Most of those people are likely to vote for President Obama again, unless our conservative movement will change its current electoral strategy of portraying him personally as the enemy. If history is any guide, this strategy will backfire. The 2004 Democratic National Convention was entirely focused on denigrating President George W. Bush. Remember? One after the other, the participants portrayed him as a “renegade,” a “liar,” a “deceiver,” a “fraud” who had concocted a war for personal gain. One delegate, now governor of Maryland, even stated that he was more worried about Bush than about al-Qaeda. A retired four-star general and former commander of NATO called President Bush a “deserter,” and looked the other way while one of his supporters compared America’s president to Hitler. The result? Bush was easily re-elected. He also won an outright majority of the popular vote.

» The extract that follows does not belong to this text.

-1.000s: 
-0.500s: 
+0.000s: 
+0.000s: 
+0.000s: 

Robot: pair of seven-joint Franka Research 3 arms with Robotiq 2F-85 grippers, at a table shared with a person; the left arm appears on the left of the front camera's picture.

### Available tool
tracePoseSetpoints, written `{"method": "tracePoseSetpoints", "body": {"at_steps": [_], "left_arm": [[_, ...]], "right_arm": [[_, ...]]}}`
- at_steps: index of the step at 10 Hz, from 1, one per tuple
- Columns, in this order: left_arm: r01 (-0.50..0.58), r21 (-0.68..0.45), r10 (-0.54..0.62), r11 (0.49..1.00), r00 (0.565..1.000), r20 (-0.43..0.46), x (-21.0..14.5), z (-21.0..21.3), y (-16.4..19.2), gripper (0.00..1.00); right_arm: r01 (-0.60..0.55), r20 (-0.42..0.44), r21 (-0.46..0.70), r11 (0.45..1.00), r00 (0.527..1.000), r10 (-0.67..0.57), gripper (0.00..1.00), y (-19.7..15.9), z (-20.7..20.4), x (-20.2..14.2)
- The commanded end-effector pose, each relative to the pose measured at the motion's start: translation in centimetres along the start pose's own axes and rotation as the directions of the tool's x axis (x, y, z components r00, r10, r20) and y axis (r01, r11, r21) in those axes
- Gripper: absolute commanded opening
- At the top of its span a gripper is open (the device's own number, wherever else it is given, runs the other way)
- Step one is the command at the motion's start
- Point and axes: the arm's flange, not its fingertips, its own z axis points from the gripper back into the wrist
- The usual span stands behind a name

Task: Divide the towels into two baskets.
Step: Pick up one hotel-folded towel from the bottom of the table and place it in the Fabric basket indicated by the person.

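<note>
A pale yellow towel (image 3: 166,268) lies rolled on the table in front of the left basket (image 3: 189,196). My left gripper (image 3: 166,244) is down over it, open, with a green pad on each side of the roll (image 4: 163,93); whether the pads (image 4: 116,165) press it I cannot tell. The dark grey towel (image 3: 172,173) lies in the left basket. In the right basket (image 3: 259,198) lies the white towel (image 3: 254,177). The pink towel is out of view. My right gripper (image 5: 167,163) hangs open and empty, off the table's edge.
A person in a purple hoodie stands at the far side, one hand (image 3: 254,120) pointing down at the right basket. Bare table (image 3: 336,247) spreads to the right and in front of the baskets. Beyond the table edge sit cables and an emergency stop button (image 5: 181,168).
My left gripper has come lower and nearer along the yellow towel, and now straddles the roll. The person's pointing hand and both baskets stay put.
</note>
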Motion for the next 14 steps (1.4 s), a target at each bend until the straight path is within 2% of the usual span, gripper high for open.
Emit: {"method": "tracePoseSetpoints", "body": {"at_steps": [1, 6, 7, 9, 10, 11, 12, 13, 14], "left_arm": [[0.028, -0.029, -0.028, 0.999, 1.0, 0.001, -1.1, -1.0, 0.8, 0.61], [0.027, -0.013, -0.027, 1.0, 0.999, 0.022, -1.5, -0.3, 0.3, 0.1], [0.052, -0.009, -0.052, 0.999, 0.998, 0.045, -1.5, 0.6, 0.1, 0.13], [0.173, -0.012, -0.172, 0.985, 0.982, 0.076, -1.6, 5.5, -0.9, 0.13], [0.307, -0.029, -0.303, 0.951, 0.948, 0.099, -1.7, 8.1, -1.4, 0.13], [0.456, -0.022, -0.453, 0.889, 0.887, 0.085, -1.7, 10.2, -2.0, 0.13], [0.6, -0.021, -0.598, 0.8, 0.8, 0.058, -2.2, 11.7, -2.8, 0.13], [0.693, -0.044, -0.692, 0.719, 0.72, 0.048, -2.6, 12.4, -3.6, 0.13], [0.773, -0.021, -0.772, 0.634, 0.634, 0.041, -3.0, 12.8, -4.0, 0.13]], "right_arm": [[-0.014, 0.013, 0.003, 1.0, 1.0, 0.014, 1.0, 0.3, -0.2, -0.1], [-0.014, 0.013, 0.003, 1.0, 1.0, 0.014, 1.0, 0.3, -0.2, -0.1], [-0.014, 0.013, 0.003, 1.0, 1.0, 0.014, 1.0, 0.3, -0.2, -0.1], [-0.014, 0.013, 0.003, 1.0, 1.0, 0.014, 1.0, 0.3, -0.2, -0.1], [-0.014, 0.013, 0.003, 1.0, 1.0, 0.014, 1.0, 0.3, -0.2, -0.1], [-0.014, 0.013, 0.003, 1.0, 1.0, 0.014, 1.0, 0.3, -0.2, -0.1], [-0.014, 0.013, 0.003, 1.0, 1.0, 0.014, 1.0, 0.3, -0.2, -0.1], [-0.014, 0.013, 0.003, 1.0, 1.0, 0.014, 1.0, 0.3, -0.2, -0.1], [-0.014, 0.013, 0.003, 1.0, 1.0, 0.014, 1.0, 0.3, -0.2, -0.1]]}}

Unity in a time of war is what made America the leader of the world. During World War II, 405,399 Americans gave up their lives in order to defeat Nazism and the Holocaust, but their country remained sturdily united around its commander-in-chief. “Attacking Obama will be counterproductive for Republicans,” warned Fred Barnes, The Weekly Standard’s executive editor.[ii] I second his statement.
Robert Kennedy — not one of my favorite people — once said: “I do not run for the presidency merely to oppose any man but to propose new policies. I run because I am convinced that this country is on a perilous course and because I have strong feelings about what must be done.” Robert Kennedy understood what the presidency was all about, whatever we may think of what he planned to do if given the mandate, and he seems to be even more right today than in his time.
Our country is on a very perilous course.
An April 2009 Rasmussen poll showed that only 53% of Americans preferred capitalism to socialism; 27% were unsure, and 20% strongly opted for socialism. Even Russia’s Pravda chaffed: “It must be said, that like the breaking of a great dam, the American descent into Marxism is happening with breathtaking speed, against the backdrop of a passive, hapless sheeple, excuse me dear reader, I meant people.” One of the most popular nightclubs in New York City’s East Village is the “KGB Bar.” The place is jammed by Marxist writers and journalists, who read from their own scribblings and preach the need to redistribute America’s wealth.
Why would so many citizens of the United States, a country that for most of the last century sheltered capitalist economics and law-abiding freedoms from the evil plague of socialism, now suddenly be succumbing to Marx’s noxious charms?